In deadly silence, feeling their way in the dim darkness of the hold, the imprisoned sailors made their way to the companion, up which Jack crept on all-fours, followed closely by Jim Scott, while the others—Bill, Larry, and Jim foremost amongst them—followed closely.

"You just shove easy and quiet first of all, so as to get a move on," said Jack, "and then out yer comes, every mother's son of yer!"

Leaning his whole weight against the door above,the sailor pushed with gentle force—with force which increased every moment. The wood creaked and bent. To those behind, eager for a successful result, it sounded as though the timbers would crack asunder rather than that the door would open. But no! Wait! In a moment a thin crevice of light showed; it grew broader; it was now a whole inch wide; then two, then three.

Bill, peering between the legs of Jack, who stood above him, could see right through on to the deck of the trawler, and then, with a heave and a hoist, the door was thrown right open.

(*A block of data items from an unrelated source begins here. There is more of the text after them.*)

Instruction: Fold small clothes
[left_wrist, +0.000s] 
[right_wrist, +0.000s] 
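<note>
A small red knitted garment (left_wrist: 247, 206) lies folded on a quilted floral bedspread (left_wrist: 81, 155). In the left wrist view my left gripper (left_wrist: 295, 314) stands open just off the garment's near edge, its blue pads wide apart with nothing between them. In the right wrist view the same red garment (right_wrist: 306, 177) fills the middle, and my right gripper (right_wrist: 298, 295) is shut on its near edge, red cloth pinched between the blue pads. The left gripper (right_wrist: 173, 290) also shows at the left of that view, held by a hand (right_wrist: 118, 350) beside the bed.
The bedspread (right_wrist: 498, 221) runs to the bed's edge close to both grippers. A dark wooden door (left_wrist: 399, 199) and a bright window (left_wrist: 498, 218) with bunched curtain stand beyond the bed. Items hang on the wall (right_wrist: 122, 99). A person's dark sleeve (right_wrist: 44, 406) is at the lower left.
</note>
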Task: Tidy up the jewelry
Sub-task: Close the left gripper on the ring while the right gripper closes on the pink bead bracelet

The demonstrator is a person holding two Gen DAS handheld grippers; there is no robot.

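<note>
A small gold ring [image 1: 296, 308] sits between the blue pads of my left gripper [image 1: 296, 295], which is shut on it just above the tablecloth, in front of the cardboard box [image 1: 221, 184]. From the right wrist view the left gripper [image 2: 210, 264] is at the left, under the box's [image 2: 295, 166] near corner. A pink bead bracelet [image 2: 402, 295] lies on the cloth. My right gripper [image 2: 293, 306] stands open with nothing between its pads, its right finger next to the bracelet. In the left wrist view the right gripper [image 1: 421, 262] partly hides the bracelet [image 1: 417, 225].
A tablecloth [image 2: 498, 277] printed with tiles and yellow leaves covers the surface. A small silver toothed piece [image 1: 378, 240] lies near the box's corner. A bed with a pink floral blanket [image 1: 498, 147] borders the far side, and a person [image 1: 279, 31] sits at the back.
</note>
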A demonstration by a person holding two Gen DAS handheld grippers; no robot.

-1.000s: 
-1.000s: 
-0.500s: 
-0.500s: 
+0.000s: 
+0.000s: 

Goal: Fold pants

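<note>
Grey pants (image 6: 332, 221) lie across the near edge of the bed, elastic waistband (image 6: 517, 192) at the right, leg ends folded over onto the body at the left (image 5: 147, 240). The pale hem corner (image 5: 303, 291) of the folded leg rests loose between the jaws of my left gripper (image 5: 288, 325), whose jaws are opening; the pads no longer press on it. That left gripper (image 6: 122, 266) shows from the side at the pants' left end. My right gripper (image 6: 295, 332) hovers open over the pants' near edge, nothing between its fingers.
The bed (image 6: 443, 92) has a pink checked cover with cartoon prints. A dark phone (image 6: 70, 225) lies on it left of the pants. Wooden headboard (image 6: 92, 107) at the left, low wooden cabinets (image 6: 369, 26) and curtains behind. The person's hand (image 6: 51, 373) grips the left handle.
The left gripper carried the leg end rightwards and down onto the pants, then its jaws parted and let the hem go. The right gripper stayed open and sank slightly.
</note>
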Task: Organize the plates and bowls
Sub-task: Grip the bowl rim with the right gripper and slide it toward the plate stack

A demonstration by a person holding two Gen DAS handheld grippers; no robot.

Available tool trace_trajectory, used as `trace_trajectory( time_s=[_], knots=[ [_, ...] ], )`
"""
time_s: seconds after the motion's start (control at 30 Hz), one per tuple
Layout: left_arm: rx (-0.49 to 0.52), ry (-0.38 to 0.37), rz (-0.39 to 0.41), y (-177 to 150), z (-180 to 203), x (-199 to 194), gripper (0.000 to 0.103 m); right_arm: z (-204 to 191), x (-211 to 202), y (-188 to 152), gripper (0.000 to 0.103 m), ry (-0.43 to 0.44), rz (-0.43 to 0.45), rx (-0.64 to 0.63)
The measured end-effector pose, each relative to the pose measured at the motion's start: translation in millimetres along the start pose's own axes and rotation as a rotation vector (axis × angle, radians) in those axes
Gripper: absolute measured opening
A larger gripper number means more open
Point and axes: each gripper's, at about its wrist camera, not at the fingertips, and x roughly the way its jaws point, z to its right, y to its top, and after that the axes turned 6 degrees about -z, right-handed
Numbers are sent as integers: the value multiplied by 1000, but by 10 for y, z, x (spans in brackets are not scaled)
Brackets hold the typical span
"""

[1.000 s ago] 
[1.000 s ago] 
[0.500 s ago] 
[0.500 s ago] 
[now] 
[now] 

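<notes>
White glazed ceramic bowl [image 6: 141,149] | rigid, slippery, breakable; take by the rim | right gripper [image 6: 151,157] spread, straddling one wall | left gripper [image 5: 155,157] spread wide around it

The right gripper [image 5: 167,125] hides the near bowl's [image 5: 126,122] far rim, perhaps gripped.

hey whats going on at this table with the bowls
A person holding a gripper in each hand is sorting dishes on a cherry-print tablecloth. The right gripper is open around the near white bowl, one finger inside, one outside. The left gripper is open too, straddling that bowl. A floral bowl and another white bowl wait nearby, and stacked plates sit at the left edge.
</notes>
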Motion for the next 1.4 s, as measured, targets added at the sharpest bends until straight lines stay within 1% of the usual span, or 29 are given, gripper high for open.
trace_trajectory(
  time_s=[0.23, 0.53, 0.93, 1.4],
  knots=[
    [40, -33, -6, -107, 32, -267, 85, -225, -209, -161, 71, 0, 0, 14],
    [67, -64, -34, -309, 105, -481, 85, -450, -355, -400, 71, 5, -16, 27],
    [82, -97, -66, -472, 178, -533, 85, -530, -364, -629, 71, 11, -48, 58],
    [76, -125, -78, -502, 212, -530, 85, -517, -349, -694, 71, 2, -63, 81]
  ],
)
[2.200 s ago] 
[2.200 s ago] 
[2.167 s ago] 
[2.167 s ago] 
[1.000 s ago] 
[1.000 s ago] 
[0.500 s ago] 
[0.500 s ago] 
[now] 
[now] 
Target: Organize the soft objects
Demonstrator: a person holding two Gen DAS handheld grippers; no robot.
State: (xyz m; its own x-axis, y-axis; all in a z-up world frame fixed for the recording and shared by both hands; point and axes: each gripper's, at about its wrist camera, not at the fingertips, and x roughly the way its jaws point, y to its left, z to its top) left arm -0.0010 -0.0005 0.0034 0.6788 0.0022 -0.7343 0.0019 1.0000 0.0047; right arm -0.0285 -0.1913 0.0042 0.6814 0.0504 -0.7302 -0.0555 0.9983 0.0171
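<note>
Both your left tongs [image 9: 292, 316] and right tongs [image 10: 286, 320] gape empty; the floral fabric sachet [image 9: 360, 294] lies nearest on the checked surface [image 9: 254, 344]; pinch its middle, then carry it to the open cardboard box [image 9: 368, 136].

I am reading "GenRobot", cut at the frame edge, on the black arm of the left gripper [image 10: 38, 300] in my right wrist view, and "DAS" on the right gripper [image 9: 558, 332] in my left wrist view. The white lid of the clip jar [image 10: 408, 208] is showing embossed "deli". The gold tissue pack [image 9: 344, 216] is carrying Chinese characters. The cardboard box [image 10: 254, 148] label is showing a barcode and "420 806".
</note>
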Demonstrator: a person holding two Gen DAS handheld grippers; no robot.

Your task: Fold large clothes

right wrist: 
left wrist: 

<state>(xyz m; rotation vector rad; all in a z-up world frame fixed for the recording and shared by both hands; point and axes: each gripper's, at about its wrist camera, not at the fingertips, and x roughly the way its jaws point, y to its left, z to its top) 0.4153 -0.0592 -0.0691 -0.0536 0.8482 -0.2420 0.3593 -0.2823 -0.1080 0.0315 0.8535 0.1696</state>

A deafening report greeted the coming of Jack and Jim and Bill and his friends through the doorway of the companion which led to their prison. A bullet flicked its path across their faces and buried itself in the bale which had been thrown against the door—then there was a crack. Sailor-like, with an agility of which one would hardly have thought him capable, considering his burliness, Jack had leaped at the German who had fired the shot, and, displaying much science in the manœuvre, undercut him in a manner which astonished not only the marine, but some deck hands standing close beside him. For the German's chin went back, his head was jerked almost from his body, his feet left the deck a moment later, and he measured his length on the steel plates.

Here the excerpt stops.